Email is also a convenient channel for leveraging standard customer satisfaction surveys such as NPS. That’s how it looks in an example from Colgate.
Moreover, gathering feedback can help you get more insights about how your content performs, what your subscribers like about it, and what they would like to change. A simple way to collect this information is to include a quick feedback section in every newsletter, as shown in the example below. It’s from another industry, but the technique works the same way.
Quip promotes a new product
The word “newsletter” has the word “news” in it for a reason – initially, it was an actual letter delivered via direct mail and containing whatever news an organization had. By the way, dental direct mail is still an effective way to promote your dental services too, so make sure you don’t overlook that channel.
In fact, both email and direct mail newsletters are ideal for promoting new services or products because this is exactly the kind of information people expect to see in a newsletter. In an email, however, you can also add links with buttons such as “buy now” or “schedule an appointment”. Look at how Quip introduces its limited edition new brush.
Besides introducing new treatments or products, you can also share other news in your email newsletters: tell about new employees, promotions, equipment, etc. Besides helping ignite curiosity and generating more leads, this tactic will also keep your patients engaged and help them feel part of your business. That, in turn, is a great way to increase loyalty and encourage return visits.
FAQ: Dental newsletters
What should a dental newsletter include?
A dental newsletter can include oral health tips, appointment reminders, practice updates, seasonal advice, service spotlights, patient surveys, referral prompts, and special offers. The best choice depends on the audience and the action you want readers to take.
How often should a dental practice send newsletters?

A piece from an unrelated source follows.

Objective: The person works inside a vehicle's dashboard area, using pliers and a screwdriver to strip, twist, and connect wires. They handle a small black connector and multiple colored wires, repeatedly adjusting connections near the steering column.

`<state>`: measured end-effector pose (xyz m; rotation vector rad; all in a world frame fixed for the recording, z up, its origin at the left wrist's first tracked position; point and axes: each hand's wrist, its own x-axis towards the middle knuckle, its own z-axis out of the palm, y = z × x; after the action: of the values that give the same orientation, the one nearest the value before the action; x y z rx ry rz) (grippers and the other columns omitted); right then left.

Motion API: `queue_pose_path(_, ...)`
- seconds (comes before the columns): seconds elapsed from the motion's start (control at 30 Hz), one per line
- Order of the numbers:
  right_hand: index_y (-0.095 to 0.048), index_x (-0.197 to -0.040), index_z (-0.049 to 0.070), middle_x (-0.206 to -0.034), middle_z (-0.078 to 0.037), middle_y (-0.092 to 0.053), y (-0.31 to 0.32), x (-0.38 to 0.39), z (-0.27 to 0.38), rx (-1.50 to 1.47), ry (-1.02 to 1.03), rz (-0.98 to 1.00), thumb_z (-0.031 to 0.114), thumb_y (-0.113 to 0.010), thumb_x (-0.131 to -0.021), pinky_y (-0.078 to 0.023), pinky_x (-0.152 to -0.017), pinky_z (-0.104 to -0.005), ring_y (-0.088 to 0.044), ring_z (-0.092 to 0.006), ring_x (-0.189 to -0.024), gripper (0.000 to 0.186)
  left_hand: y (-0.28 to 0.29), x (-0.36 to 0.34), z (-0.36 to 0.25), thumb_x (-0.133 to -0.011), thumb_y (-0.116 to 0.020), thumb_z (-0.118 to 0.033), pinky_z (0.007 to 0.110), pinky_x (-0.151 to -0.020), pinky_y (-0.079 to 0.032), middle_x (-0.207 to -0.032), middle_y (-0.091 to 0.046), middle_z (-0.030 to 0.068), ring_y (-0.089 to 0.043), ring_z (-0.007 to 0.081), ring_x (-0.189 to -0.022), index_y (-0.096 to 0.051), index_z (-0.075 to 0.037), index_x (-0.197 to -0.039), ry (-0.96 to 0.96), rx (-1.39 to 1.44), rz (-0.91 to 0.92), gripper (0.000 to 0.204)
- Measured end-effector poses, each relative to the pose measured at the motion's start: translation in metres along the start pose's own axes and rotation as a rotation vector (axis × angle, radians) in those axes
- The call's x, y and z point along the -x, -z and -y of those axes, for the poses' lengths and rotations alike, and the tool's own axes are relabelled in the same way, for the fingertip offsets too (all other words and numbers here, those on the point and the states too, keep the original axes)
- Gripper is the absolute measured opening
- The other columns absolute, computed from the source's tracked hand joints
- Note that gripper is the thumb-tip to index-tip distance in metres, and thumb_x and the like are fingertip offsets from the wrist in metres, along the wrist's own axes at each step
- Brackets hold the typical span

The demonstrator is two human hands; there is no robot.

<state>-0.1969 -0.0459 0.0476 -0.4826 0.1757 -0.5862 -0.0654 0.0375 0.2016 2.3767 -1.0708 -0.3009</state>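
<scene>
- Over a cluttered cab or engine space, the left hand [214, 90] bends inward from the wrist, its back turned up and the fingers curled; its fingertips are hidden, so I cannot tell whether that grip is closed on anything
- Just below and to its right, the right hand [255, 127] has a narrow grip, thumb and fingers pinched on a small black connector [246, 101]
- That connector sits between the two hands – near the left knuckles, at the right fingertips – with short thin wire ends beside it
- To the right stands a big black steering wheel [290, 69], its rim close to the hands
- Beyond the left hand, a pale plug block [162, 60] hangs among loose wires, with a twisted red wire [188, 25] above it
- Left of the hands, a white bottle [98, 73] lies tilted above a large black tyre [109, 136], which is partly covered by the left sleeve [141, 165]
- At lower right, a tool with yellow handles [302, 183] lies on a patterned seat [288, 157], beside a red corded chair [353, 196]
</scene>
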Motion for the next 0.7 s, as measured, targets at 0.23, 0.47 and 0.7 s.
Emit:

Monthly is a practical starting point for many dental practices. Send more often only if you have useful, timely content, such as appointment reminders, event announcements, or limited-time offers.
What are good dental newsletter topics?
Good topics include preventive care, dental hygiene tips, kids’ oral health, insurance reminders, cosmetic dentistry, new team members, office updates, seasonal care, patient feedback, and referral programs.
How do you make a dental newsletter effective?
Keep it patient-centered, short, mobile-friendly, and focused on one clear action. Segment the list, personalize where appropriate, use a clear subject line, and track opens, clicks, bookings, and unsubscribes.
Final thoughts
Sending out newsletters is a proven way to retain customers and boost engagement. In dentistry, like in any other industry, it can deliver impressive results, provided you know what your customers need and how to offer it in the best possible manner.
Getting creative and diversifying the contents of your newsletters is one way of maximizing the effect of your email marketing efforts. Another way is getting savvier at implementing automation features that professional ESPs offer. Mastering both these tactics using tips and ideas from this article will help you take your dental email marketing to the next level.